As for your remarks about "other recent examples" of the paper carrying "negative, inflammatory" or "counter inclusive" stories about travellers, I totally refute this accusation.
The fact is, if rate payers are paying hundreds of pounds every week on taxis to send traveller children to school, and their parents are constantly failing to ensure their children attend despite the taxi turning up every day, then that is a matter of public interest that deserves to be reported.
The fact is, there is enormous pressure on their local school in Cottenham because there is such a large illegal encampment close to this small village. The children are driven to school at the next village precisely because resources in Cottenham are at breaking point. The aims of our campaign are to ensure that all children have properly planned access to schools and other community facilities.

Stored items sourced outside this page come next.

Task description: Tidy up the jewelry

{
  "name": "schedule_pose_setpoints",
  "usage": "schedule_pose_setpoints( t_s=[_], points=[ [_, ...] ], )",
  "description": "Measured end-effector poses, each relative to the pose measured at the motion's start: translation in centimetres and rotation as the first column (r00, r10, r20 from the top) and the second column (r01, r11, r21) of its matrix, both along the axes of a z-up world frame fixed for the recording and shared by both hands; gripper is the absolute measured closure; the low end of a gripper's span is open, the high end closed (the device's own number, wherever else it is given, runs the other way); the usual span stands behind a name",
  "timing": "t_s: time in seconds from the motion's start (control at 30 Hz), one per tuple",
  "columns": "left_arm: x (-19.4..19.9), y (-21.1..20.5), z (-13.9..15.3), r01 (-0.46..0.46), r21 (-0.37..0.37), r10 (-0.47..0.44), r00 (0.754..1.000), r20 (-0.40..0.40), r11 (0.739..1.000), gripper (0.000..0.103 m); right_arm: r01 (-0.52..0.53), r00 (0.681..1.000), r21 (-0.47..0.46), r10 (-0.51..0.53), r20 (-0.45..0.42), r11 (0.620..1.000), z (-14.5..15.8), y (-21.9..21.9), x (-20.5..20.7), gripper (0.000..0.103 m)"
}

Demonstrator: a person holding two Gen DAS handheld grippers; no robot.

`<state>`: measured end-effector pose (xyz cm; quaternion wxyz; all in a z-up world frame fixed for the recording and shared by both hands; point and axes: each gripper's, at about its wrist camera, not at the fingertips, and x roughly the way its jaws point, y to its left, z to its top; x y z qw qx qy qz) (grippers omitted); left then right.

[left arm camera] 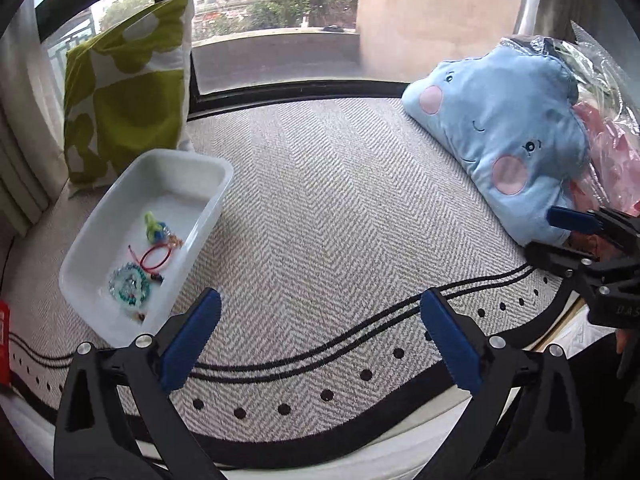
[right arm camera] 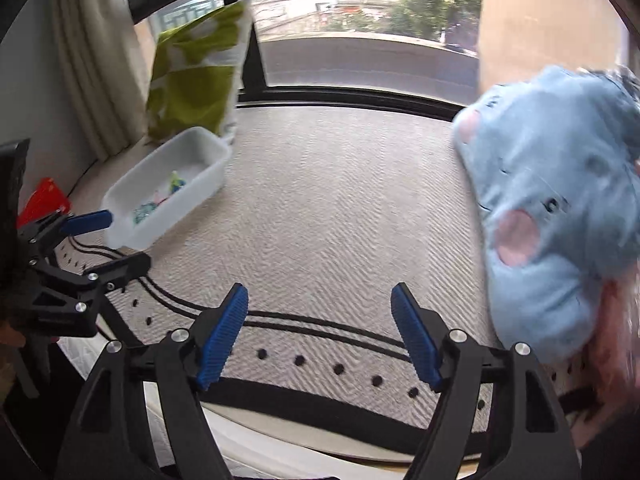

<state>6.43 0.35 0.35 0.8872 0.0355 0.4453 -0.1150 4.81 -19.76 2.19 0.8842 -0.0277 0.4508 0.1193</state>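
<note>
left wrist view: the jewelry sits inside a white rectangular tray (left arm camera: 200, 216) on the left of a herringbone-patterned mat (left arm camera: 320, 208). in the tray lie a teal and clear beaded bracelet (left arm camera: 129, 286), a red cord loop (left arm camera: 155, 257) and a green and blue piece (left arm camera: 157, 228), all grouped toward the tray's near end. no jewelry shows on the mat outside the tray. the left gripper (left arm camera: 320, 340) hovers over the mat's near border, just beside the tray's near corner; its jaws stand wide apart and hold nothing. the right gripper (left arm camera: 580, 236) enters at the right edge, near a blue cloud-shaped pillow (left arm camera: 504, 140).

right wrist view: the right gripper (right arm camera: 320, 336) is over the mat's dotted border, jaws spread and empty. the tray (right arm camera: 208, 152) is well apart from it, far left, with the left gripper (right arm camera: 108, 240) just beside it. a green and white cushion (right arm camera: 196, 80) leans behind the tray against the window.
</note>
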Motion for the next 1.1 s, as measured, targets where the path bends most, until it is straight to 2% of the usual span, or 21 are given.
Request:
schedule_pose_setpoints(
  t_s=[0.07, 0.37, 0.63, 0.83, 1.1],
  points=[
    [-0.4, -0.1, -0.6, -0.036, 0.003, 0.036, 0.999, -0.004, 0.999, 0.005, 0.035, 0.999, -0.011, -0.035, 0.013, 0.999, -0.4, -0.7, -0.8, 0.022],
    [-0.6, 0.6, -3.3, -0.142, 0.018, 0.142, 0.988, -0.052, 0.990, 0.005, 0.155, 0.988, 0.039, -0.156, 0.013, 0.987, -1.7, -4.0, -1.7, 0.017],
    [-0.3, 1.6, -4.2, -0.211, 0.036, 0.212, 0.976, -0.040, 0.977, 0.005, 0.182, 0.983, -0.022, -0.182, 0.017, 0.983, -2.9, -3.0, -1.9, 0.016],
    [-0.4, 1.2, -4.6, -0.224, 0.049, 0.225, 0.974, -0.036, 0.973, 0.005, 0.196, 0.981, -0.065, -0.196, 0.016, 0.978, -3.7, -2.5, -1.8, 0.016],
    [-0.6, 0.5, -4.5, -0.213, 0.061, 0.215, 0.976, -0.019, 0.975, 0.005, 0.219, 0.976, -0.035, -0.219, 0.005, 0.975, -3.9, -3.0, -1.8, 0.016]
  ],
)
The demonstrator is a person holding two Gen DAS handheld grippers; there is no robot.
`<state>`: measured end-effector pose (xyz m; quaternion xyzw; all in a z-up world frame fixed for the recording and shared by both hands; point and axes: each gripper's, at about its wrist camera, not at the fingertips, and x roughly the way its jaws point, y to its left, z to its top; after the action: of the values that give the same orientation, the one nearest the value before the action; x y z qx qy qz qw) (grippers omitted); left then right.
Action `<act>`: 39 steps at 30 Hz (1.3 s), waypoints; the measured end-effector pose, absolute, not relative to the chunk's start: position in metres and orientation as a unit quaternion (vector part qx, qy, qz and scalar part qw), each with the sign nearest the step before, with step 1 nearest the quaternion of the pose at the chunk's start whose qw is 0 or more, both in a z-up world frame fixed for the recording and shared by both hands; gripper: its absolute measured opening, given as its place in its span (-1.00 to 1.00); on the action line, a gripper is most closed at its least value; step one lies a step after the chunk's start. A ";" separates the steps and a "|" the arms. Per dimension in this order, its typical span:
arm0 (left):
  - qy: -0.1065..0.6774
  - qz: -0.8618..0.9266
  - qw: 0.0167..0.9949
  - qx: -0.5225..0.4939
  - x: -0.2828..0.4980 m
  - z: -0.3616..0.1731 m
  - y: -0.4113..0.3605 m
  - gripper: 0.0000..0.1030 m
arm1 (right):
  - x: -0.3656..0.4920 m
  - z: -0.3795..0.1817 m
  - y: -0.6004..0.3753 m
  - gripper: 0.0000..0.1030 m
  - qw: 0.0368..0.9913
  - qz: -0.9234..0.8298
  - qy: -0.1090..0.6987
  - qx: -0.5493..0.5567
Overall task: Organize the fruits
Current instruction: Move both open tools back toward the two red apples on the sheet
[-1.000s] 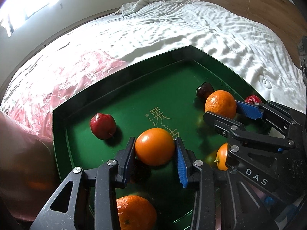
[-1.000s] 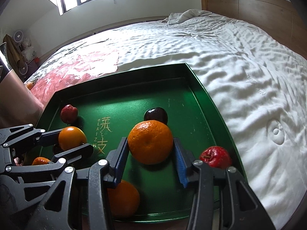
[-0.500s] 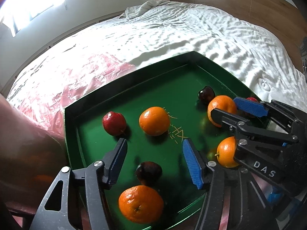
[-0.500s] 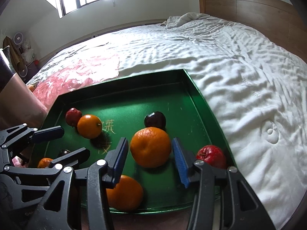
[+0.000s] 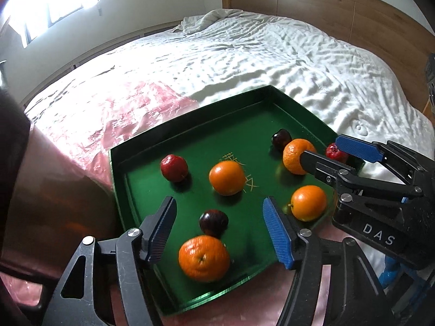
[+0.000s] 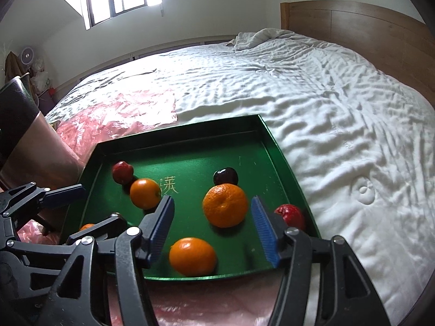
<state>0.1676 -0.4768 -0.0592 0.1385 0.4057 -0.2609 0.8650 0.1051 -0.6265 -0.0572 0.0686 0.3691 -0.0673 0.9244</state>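
Observation:
A green tray (image 5: 190,141) (image 6: 176,141) lies on the bed with several oranges, red fruits and dark plums in it. My left gripper (image 5: 220,231) is open and empty, held above the tray's near end over a dark plum (image 5: 213,220) and an orange (image 5: 204,258). An orange (image 5: 227,178) sits beyond it beside a red fruit (image 5: 174,167). My right gripper (image 6: 212,231) is open and empty, just short of a large orange (image 6: 225,205). Another orange (image 6: 192,256) lies below it, a red fruit (image 6: 289,214) to its right, a dark plum (image 6: 225,176) behind.
The tray rests on a white rumpled bed cover (image 6: 326,108) with a pink plastic sheet (image 5: 108,114) to the left. A wooden headboard (image 6: 367,35) stands at the back right. A brown object (image 5: 40,184) is close on the left.
Both grippers opened, let go of their oranges and pulled back from the tray. The two oranges now rest on the tray floor.

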 end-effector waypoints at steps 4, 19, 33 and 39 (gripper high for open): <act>0.405 -0.264 0.865 0.134 0.155 -0.052 -0.467 0.26 | 0.091 -0.047 -0.620 1.00 0.925 -0.074 0.367 0.068; 0.353 -0.259 0.890 0.128 0.079 -0.019 -0.404 0.48 | 0.027 -0.019 -0.575 1.00 0.932 -0.082 0.348 0.060; 0.351 -0.239 0.897 0.126 0.029 -0.016 -0.330 0.54 | -0.026 -0.017 -0.506 1.00 0.929 -0.065 0.362 0.047; 0.352 -0.220 0.903 0.115 0.017 -0.015 -0.291 0.54 | -0.046 -0.013 -0.475 1.00 0.928 -0.056 0.368 0.036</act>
<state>0.0166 -0.2910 -0.0151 0.1154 0.3518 -0.2199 0.9025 -0.0460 -0.4750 -0.0126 0.0360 0.3676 -0.0558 0.9276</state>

Frankly, Mr Woodcock, your letter is an utter disgrace and I intend to
investigate the understanding - or total lack of understanding - among the
notable people that have signed it, and to carry a story that exposes this
nonsense for what it is among the so-called "Cambridge chattering classes".
When the Cambridge Unite Against Fascism Group achieves anything of note, please do not hesitate to contact me again and I will be happy to highlight the good work you are doing in the community. Until then, please do not waste my time with any more nonsense.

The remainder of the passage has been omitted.